At the time, the rock scene — particularly the guys in the rock scene — didn't know how or if they should receive her.
"Phair was a bit of an outsider and she didn't conform to what a cool underground woman was supposed to be like," Powers says. "People used to say 'Oh, she looks like a cheerleader.' To that I say, who cares what she looks like? It's the music she makes that matters."
Phair started writing music before Guyville, under the name Girly-Sound, in 1991. She made three extensive bedroom recordings, which until now, were never commercially released, though they made the rounds among the underground taste-makers of Wicker Park. Looking back on them today, they fill out a picture of an artist who, despite her age, had a remarkable clarity of sound and perspective.
"What we learned from the Girly-Sound tapes is Liz Phair always had a really eclectic approach to her music," says Powers. "The '90s was a time when pop was being frowned upon by 'cool people' that Liz Phair hung out with, but she always wanted to explore the realm of pop."
Take for example the Girly-Sound song "Love Song." It's a six-minute wrecked confessional that starts out with typical Liz Phair snark: "This is another story about love / What a surprise." She goes on: "But I don't care if you don't wanna hear it."
In "Love Song" you can hear her developing as both a lyricist and musician — singing with that gruff sadness that comes into focus on her later work. It's strikingly similar in character to Guyville's "Shatter," one of the most devastating songs Phair ever wrote.
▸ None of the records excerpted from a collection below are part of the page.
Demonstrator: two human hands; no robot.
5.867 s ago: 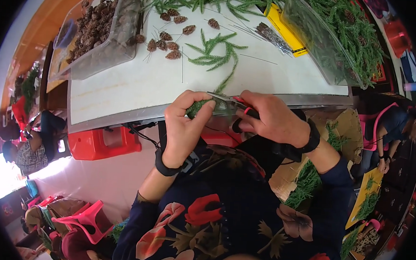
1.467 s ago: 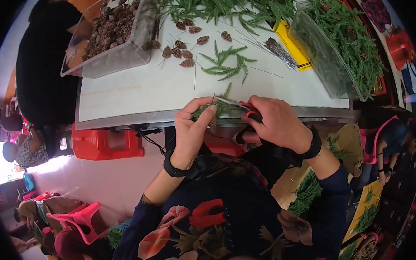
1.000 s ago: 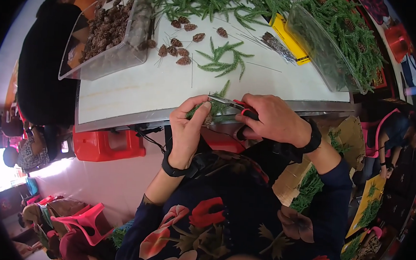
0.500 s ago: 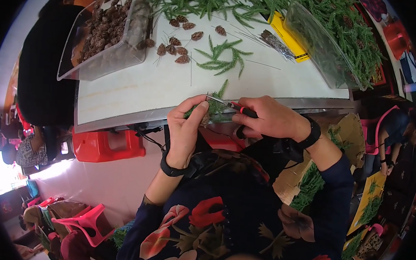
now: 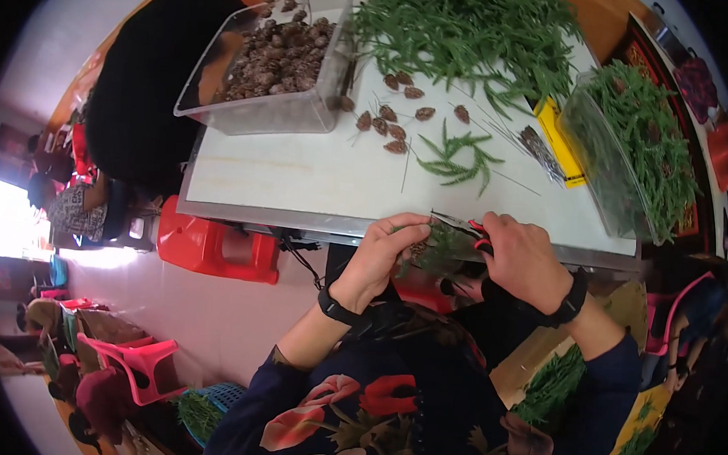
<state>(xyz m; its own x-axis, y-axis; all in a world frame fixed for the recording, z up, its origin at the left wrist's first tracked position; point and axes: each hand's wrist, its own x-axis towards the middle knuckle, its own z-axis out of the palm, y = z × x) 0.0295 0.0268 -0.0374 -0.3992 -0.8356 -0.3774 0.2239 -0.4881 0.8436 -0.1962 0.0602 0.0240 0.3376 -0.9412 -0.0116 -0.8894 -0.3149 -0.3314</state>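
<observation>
White table, viewed from above; a person in black at its far left corner. Clear bin of brown cones; loose cones and green sprigs mid-table; green heap; second bin of greenery, right. Left hand, at near table edge: fingers curled, pinching a small green bundle. Right hand: fingers closed around red-handled pliers, tips touching the bundle.
</observation>
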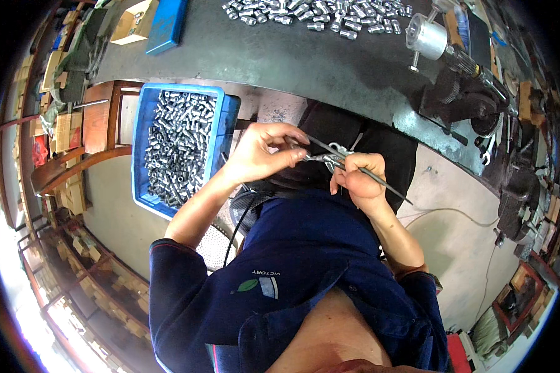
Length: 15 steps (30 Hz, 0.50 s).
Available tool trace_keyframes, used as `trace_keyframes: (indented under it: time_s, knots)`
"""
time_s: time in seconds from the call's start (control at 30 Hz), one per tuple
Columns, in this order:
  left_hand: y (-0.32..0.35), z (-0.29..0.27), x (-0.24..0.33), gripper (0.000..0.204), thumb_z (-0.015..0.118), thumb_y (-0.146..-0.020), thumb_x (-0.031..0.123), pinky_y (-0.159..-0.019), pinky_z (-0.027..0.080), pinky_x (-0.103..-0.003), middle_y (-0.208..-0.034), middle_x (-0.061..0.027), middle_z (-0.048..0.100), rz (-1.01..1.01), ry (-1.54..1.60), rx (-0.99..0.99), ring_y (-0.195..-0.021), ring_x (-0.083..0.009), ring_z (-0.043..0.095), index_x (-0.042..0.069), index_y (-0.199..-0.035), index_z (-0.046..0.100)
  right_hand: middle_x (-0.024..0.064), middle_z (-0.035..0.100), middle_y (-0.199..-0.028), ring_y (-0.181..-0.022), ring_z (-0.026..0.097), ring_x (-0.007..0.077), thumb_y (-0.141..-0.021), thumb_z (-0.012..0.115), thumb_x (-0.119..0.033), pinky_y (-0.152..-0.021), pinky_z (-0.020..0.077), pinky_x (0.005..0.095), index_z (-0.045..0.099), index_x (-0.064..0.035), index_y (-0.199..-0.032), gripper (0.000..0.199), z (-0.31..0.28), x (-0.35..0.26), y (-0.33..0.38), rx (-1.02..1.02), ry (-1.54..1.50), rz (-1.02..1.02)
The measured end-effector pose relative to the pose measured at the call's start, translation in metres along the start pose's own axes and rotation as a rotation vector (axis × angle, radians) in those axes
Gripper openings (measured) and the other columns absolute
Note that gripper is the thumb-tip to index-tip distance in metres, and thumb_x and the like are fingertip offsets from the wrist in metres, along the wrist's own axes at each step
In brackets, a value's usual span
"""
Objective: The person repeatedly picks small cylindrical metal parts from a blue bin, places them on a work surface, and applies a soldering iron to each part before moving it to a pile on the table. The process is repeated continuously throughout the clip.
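My right hand [362, 177] is closed round a slim dark grey rod [393, 191], shaped like a file, that tapers to a point at its lower right. Its other end reaches up to the fingertips of my left hand [269, 150]. That left hand is pinched, thumb against fingers, on a small shiny metal piece mostly covered by the fingertips. Between the two hands, more silver metal [320, 159] shows, partly hidden by the right fingers; whether it is one part or several I cannot tell. Both hands are above my dark-clad lap.
A blue bin [137, 149] full of small metal fittings [177, 149] stands left of my hands. Ahead, a dark workbench [261, 59] carries a loose pile of metal fittings [317, 13], a blue box [167, 26] and a clamping device [428, 37] at right. Shelves line the left.
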<state>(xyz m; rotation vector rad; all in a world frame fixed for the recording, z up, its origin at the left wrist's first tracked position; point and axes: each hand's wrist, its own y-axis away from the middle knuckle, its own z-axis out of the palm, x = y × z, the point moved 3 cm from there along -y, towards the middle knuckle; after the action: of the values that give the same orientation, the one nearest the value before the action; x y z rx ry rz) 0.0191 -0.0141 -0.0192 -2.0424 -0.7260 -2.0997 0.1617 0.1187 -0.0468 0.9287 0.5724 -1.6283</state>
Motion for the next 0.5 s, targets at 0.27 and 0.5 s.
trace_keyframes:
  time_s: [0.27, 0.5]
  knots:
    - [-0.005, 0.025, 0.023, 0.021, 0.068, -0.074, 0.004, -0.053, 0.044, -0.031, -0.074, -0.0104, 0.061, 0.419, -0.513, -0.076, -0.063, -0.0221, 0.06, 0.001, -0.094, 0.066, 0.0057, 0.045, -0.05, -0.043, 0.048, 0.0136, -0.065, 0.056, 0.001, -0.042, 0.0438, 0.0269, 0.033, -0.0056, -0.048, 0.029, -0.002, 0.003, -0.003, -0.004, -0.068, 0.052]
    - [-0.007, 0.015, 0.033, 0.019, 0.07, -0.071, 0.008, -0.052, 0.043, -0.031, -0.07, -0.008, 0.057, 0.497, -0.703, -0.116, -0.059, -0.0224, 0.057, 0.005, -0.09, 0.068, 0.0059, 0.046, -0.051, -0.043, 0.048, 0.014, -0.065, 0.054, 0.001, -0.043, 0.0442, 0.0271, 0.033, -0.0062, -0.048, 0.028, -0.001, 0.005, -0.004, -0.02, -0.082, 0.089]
When Guyville came out a couple of years later, Phair wasn't a full-fledged pop star — the album barely scratched the bottom of the Billboard Top 200 charts — but she was gaining steam. She'd was signed to the hip indie label Matador, and Guyville became one of its biggest hits, selling around 500,000 copies. Phair went into rotation on MTV and made the cover of Rolling Stone. Over time, Guyville took on a life of its own — gaining a mythic status that would go on to define her career.
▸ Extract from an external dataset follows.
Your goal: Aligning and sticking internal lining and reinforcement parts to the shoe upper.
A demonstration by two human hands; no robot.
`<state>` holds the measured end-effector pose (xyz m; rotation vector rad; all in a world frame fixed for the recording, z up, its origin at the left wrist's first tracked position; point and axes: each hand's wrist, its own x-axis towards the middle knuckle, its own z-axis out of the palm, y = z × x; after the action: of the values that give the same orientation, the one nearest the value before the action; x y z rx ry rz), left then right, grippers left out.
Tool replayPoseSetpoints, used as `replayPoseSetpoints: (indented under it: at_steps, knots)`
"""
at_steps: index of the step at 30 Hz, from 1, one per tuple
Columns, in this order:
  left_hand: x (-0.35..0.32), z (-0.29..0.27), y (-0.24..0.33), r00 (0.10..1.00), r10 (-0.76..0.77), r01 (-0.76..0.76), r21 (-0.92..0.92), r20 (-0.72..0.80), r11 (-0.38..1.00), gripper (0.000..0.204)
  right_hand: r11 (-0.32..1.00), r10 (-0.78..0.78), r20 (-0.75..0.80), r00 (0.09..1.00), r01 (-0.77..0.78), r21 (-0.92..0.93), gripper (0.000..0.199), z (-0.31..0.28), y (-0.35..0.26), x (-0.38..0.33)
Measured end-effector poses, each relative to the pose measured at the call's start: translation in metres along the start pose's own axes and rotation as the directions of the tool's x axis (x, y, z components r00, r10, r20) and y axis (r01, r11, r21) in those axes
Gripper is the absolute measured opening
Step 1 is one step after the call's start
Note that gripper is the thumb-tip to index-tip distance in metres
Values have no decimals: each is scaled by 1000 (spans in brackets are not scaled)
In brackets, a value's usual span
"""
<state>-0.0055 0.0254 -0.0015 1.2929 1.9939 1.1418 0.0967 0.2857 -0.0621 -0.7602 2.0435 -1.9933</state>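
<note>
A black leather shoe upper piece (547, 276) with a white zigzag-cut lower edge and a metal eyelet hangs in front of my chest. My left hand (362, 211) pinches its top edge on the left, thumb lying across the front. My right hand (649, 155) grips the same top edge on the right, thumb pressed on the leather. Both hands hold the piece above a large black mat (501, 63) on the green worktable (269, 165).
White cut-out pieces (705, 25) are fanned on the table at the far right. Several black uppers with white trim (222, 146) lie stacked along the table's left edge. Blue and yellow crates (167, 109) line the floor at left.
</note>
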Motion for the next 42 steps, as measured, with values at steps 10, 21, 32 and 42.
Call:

"The girl that made that album — it feels like a different person," Phair says today. "It feels like me, but not me."
That tension is at the heart of the vicious backlash Phair later faced. In 2003, she released her self-titled album featuring the Top 40 hit "Why Can't I." Her early fans accused her of selling out and the album received a rare 0.0 rating from the online music magazine Pitchfork.
But Powers argues the Girly-Sound tapes show that Phair always had a sense of pop, and they offer a look at how that sensibility developed over time.
"I always think it's really wrong when people say that after Exile in Guyville Liz Phair moved away from what she did best because she made records that were more connected to pop," Powers says. "This is what she always wanted to do — it was just about seizing the means of production and as those means became more accessible to her, she went for it."
Today, Guyville resonates in a new way. It was an album born of rage — a demand to be seen and heard — not unlike the conversations happening now with the #MeToo movement.
"I felt like 'Guyville' was back in force," says Phair. "I felt this instant connection to that feeling of, 'Hey! You will not silence me, and you will not shut me up.'"
While things are certainly better, the figurative "Guyville" of Phair's world exists in new forms today and, like Phair 25 years ago, women are still talking back.
"Women are finding their voices to say what their experience is and I think that's extremely parallel to what I was trying to do with that record," Phair says. "I was demanding a voice for myself."